WHAT YOU ARE ASKED TO DO:
Output the full listing below exactly as it reads, and skip anything that is a picture.

= = = =

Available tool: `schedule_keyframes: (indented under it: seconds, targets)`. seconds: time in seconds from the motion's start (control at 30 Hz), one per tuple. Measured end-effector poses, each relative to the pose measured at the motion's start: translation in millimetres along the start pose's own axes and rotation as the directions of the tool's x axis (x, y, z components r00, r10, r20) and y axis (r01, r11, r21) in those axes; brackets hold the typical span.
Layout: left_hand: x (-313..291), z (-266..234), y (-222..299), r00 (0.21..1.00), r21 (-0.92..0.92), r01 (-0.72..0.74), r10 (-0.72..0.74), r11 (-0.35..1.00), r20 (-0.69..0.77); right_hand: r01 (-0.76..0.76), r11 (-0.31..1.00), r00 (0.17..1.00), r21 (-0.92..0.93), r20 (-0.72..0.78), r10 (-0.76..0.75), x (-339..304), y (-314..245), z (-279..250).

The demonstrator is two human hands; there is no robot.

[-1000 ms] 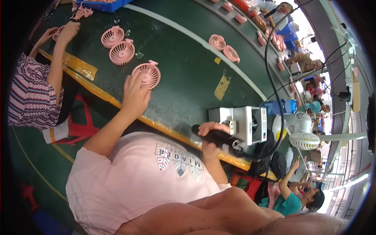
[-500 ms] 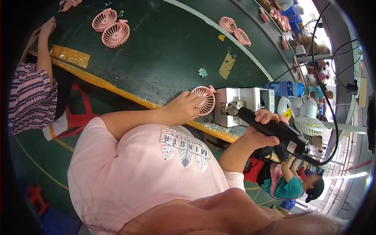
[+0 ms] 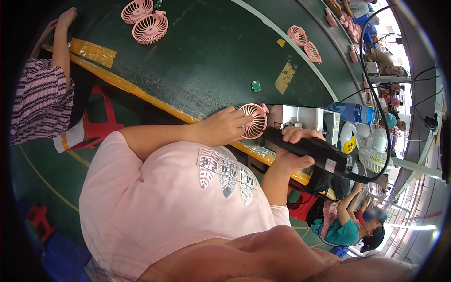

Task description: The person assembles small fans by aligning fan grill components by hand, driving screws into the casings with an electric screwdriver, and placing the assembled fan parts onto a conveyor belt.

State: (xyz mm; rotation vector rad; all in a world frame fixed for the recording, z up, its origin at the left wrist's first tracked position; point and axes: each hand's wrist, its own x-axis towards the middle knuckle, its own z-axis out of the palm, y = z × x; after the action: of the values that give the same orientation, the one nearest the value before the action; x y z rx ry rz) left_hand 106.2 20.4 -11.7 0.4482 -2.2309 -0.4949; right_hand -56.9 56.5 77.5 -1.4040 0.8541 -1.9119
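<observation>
My left hand (image 3: 225, 126) grips a round pink fan housing (image 3: 257, 121) with curved slats at the table's near edge, its fingers over the left side. A small green circuit board (image 3: 256, 86) lies just beyond it, joined by a thin wire. My right hand (image 3: 293, 150) is wrapped round a black electric screwdriver (image 3: 324, 155), tilted with its front end close to the housing's right side. Its tip is too hard to make out. Behind the screwdriver stands a white and grey box (image 3: 307, 115), partly covered by it.
More pink fan housings lie at the far left (image 3: 150, 28) and far right (image 3: 305, 43) of the green table (image 3: 202, 61). A blue container (image 3: 352, 113) and a white fan (image 3: 373, 157) stand right of the box. The screwdriver's black cable (image 3: 390, 141) arcs upward. A co-worker's arm (image 3: 62, 44) rests at left.
The screwdriver has moved left, away from the metal part on the box's front, to the fan housing. My left hand keeps its grip. The whole view has shifted slightly.
</observation>
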Motion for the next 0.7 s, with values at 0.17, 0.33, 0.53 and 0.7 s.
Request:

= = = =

SOLUTION TO THIS EXERCISE:
Available tool: `schedule_keyframes: (indented under it: seconds, targets)`. seconds: time in seconds from the motion's start (control at 30 Hz), one per tuple. Measured end-effector poses, each relative to the pose measured at the motion's start: translation in millimetres along the start pose's own axes and rotation as the directions of the tool's x axis (x, y, z components r00, r10, r20) and y axis (r01, r11, r21) in those axes; brackets hold the typical span.
Layout: left_hand: x (-313..291), z (-266..234), y (-222..299), r00 (0.21..1.00), r21 (-0.92..0.92), r01 (-0.72..0.74), r10 (-0.72..0.74), r11 (-0.35..1.00), r20 (-0.69..0.77); right_hand: r01 (-0.76..0.76), r11 (-0.31..1.00), r00 (0.17..1.00), r21 (-0.92..0.93), r20 (-0.72..0.78), r10 (-0.76..0.75), x (-339..304), y (-314..245), z (-279..250).

The demonstrator is two human hands; there is no robot.

[-1000 ms] 
[-500 ms] 
[+0 ms] 

Task description: The person assembles small fans by aligning fan grill components by hand, driving screws into the casings with an electric screwdriver, and placing the assembled fan parts onto a conveyor belt.

State: (xyz mm; rotation vector rad; all in a world frame fixed for the recording, z up, its origin at the left wrist's first tracked position; point and axes: each hand's wrist, its own x-axis towards the middle knuckle, its own z-axis out of the palm, y = z × x; after the action: of the values that give the same orientation, the one nearest the value before the action; x y z rx ry rz) left_hand 106.2 20.4 -11.7 0.4482 -2.2309 -0.4949; right_hand -56.9 56.5 77.5 -1.4040 0.8541 -1.9119
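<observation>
My left hand (image 3: 225, 126) grips a round pink fan housing (image 3: 257, 121) with curved slats at the table's near edge, its fingers over the left side. A small green circuit board (image 3: 256, 86) lies just beyond it, joined by a thin wire. My right hand (image 3: 293, 150) is wrapped round a black electric screwdriver (image 3: 324, 155), tilted with its front end close to the housing's right side. Its tip is too hard to make out. Behind the screwdriver stands a white and grey box (image 3: 307, 115), partly covered by it.
More pink fan housings lie at the far left (image 3: 150, 28) and far right (image 3: 305, 43) of the green table (image 3: 202, 61). A blue container (image 3: 352, 113) and a white fan (image 3: 373, 157) stand right of the box. The screwdriver's black cable (image 3: 390, 141) arcs upward. A co-worker's arm (image 3: 62, 44) rests at left.
The screwdriver has moved left, away from the metal part on the box's front, to the fan housing. My left hand keeps its grip. The whole view has shifted slightly.
</observation>
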Motion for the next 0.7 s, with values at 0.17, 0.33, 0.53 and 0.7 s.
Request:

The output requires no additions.